YOUR GOAL: Transcribe only the lines of the listing below from the one holding "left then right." through the one holding "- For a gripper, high", inclusive, without any change.

· · · · ·

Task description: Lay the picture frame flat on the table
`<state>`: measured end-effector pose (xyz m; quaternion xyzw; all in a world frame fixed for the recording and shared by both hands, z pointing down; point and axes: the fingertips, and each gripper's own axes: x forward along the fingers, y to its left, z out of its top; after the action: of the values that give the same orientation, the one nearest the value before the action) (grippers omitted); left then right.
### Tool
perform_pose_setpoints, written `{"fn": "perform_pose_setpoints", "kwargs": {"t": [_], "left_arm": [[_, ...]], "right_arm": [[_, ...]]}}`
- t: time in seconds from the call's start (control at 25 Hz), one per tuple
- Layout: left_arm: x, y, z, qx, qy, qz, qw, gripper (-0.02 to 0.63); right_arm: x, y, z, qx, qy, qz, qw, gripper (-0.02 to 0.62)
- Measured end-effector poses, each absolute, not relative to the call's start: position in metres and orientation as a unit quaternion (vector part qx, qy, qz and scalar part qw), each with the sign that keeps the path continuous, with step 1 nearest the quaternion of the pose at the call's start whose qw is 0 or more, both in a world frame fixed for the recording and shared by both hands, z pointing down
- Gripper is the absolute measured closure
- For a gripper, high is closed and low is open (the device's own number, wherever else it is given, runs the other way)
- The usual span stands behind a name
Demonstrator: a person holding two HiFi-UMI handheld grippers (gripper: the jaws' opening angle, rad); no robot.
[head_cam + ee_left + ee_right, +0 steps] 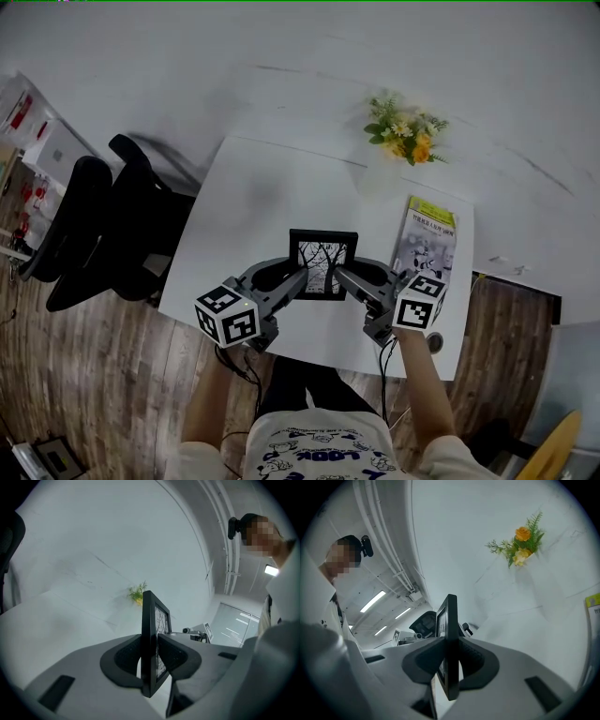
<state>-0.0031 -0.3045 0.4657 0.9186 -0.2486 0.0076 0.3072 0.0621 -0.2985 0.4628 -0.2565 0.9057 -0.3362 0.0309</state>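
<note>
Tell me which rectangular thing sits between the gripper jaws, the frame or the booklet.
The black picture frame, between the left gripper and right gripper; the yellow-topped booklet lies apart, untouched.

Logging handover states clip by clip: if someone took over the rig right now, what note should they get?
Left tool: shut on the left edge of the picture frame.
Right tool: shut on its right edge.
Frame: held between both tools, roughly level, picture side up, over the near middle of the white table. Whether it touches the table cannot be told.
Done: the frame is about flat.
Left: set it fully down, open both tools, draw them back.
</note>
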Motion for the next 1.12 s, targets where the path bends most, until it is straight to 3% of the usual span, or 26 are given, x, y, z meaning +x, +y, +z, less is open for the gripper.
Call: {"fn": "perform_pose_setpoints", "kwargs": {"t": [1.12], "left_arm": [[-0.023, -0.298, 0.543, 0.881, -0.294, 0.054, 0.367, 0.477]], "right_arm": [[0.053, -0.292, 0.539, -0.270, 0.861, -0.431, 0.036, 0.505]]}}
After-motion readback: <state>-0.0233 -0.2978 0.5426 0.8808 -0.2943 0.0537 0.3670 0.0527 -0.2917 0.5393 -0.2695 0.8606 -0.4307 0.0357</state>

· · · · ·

RESPONSE TO THE TASK:
`<state>`: measured end-effector pose (xyz m; quaternion xyzw; all in a world frame fixed for the recording and shared by both hands, z pointing down; point and axes: the fingertips, and each gripper's own axes: x forward along the fingers, y to its left, z out of its top; after the action: of the values that give the same orientation, the one nearest the value before the action) (grippers omitted); left then right.
### Tool
perform_pose_setpoints, written `{"fn": "perform_pose_setpoints", "kwargs": {"t": [_], "left_arm": [[_, ...]], "right_arm": [[_, ...]]}}`
- t: time in seconds from the call's start (control at 25 Hz), one per tuple
- Layout: left_arm: x, y, z, qx, qy, qz, qw, gripper (-0.02 to 0.63); right_arm: x, y, z, qx, qy, qz, qw, gripper (-0.02 to 0.62)
- Measured end-effector poses, each absolute, not relative to the call's start: position in metres and orientation as a unit quaternion (vector part qx, qy, qz and scalar part qw), each with the sign that keeps the path continuous, with step 1 nearest the quaternion of the pose at the call's start whose qw is 0 or more, both in a world frame fixed for the recording and shared by both hands, z pointing down
- Gripper is the absolute measured closure
- For a gripper, high is closed and low is open (the device's own number, wherever else it is given, runs the other way)

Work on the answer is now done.